Putting together the Bag of each batch in a correct manner, would be complicated and potentially CPU intensive. Therefore, no specific hypering logic has been added for this coercer at this point.

BagHash

Putting together the BagHash of each batch in a correct manner, would be complicated and potentially CPU intensive. Therefore, no specific hypering logic has been added for this coercer at this point.

Bool

An optimized version of the Bool coercer has been implemented.

eager

The .eager method is functionally the same as the .List, and has been implemented as such.

Hash

Putting together the Hash of each batch in a correct manner, would be complicated and potentially CPU intensive. Therefore, no specific hypering logic has been added for this coercer at this point.

Int

An optimized version of the Int coercer has been implemented.

IterationBuffer

The IterationBuffer coercer collects the result of the invocant in an IterationBuffer and returns that.

list

The list coercer is implemented: it creates a List object with the object's iterator as its "todo" (so no elements are reified until they are actually demanded). And thus removes all hypering information.

List

The List coercer has been implemented: it creates a fully reified List and thus removes all hypering information.

Map

Putting together the Map of each batch in a correct manner, would be complicated and potentially CPU intensive. Therefore, no specific hypering logic has been added for this coercer at this point.

Mix

Putting together the Mix of each batch in a correct manner, would be complicated and potentially CPU intensive. Therefore, no specific hypering logic has been added for this coercer at this point.

MixHash

Putting together the MixHash of each batch in a correct manner, would be complicated and potentially CPU intensive. Therefore, no specific hypering logic has been added for this coercer at this point.

Numeric

An optimized version of the Int coercer has been implemented.

Seq

The Seq coercer has been implemented: it removes all hypering information from its invocant.

serial

The .serial method is functionally the same as the .Seq, and has been implemented as such.

Set

Putting together the Set of each batch in a correct manner, would be complicated and potentially CPU intensive. Therefore, no specific hypering logic has been added for this coercer at this point.

SetHash

Putting together the SetHash of each batch in a correct manner, would be complicated and potentially CPU intensive. Therefore, no specific hypering logic has been added for this coercer at this point.

Slip

The Slip coercer has been implemented: it removes all hypering information from its invocant.

Str

An optimized version of the Str coercer has been implemented.

PUBLIC CLASSES

ParaSeq

The class of which an instance is returned by hyperize and racify if the requirements for parallelizing have been met.

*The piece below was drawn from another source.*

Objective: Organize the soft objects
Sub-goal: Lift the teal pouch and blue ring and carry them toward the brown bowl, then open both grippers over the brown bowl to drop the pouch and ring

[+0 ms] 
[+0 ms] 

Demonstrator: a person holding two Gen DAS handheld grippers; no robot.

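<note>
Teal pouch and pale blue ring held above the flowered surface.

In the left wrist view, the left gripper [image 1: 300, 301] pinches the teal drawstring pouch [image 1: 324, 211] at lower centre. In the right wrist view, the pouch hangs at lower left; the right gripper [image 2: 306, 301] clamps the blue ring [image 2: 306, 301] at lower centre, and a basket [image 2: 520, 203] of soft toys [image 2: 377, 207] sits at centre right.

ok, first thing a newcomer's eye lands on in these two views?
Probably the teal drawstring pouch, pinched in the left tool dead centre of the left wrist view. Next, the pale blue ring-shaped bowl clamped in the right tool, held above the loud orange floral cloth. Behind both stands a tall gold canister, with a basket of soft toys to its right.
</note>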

Can be used in any situation where a Seq could also be used. The following additional methods can also be called for introspection and debugging. In alphabetical order:

auto

Bool. Returns whether batch sizes will be automatically optimized to provide the best throughput.

batch-sizes

Range. The smallest and largest batch size as a Range.

catch

Bool. Returns whether exceptions in parallel worker threads will be caught.

default-batch

say ParaSeq.default-batch;     # 16

ParaSeq.default-batch = 1024;
say ParaSeq.default-batch;     # 1024

Int. The default initial batch size: currently 16. Can also be used to change the default batch size by assigning to it.

default-degree

say ParaSeq.default-degree;      # 7

ParaSeq.default-degree = 3;
say ParaSeq.defaultdegreebatch;  # 3

Int. The default maximum number of worker threads to be used. Currently set to the number of available CPUs minus one. Can also be used to change the default maximum number of worker threads by assigning to it.

exceptions

Bag. Returns a Bag of exceptions that were caught in parallel processing so far, keyed to the .gist of the execution error (and the value being the number of times they occurred).

By default, any caught exceptions will be printed on STDERR at the end of the process. Calling this method effectively clears the caught exceptions, so that it can also be used to inhibit showing any execution errors.

hyper

Change hypering settings on invocant and returns invocant. Takes the same arguments as &hyperize. Additionally takes a :racing named argument, to indicate racing or hypering semantics.

is-lazy

Bool. Returns whether the ParaSeq iterator should be considered lazy or not. It will be considered lazy if the source iterator is lazy.

processed

Int. The number of items processed, as obtained from the stats.

produced

Int. The number of items produced, as obtained from the stats.

racing

Bool. Returns True if racing (aka, parallelizing without taking care of the order in which values will be delivered). Else False.

stats

A List of ParaStats objects that were produced, in the order that they were produced. Note that due to the asynchronous nature of stats production and processing, this may be incomplete at any given time.

threads

Returns a List of the IDs of the CPU threads that have been used to produce the result.

ParaStats

The ParaStats class is created for each batch that has been processed. It provides the following methods (in alphabetical order):

nsecs

Int. The number of nano-seconds that it took to process all values in the associated batch.

ordinal

Int. The ordinal number of the associated batch (starting at 0).

processed

Int. The number of values processed in the associated batch (aka the batch size of that batch).

produced

Int. The number of values that were produced in the associated batch. This can be 0, or a higher value than processed when .map was called with a Callable that produced Slip values.

smoothed-nsecs

Int. The number of nano-seconds that it took to process all values in the associated batch, corrected for any Garbage Collection cycles.

threadid

Int. The numerical ID of low-level thread that processed the associated batch (aka its $*THREAD.id).

IMPROVEMENTS

Automatic batch size adaptation

One of the main issues with the current implemementation of .hyper and .race in the Rakudo core is that the batch size is fixed. Worse, there is no way to dynamically adapt the batch size depending on the load.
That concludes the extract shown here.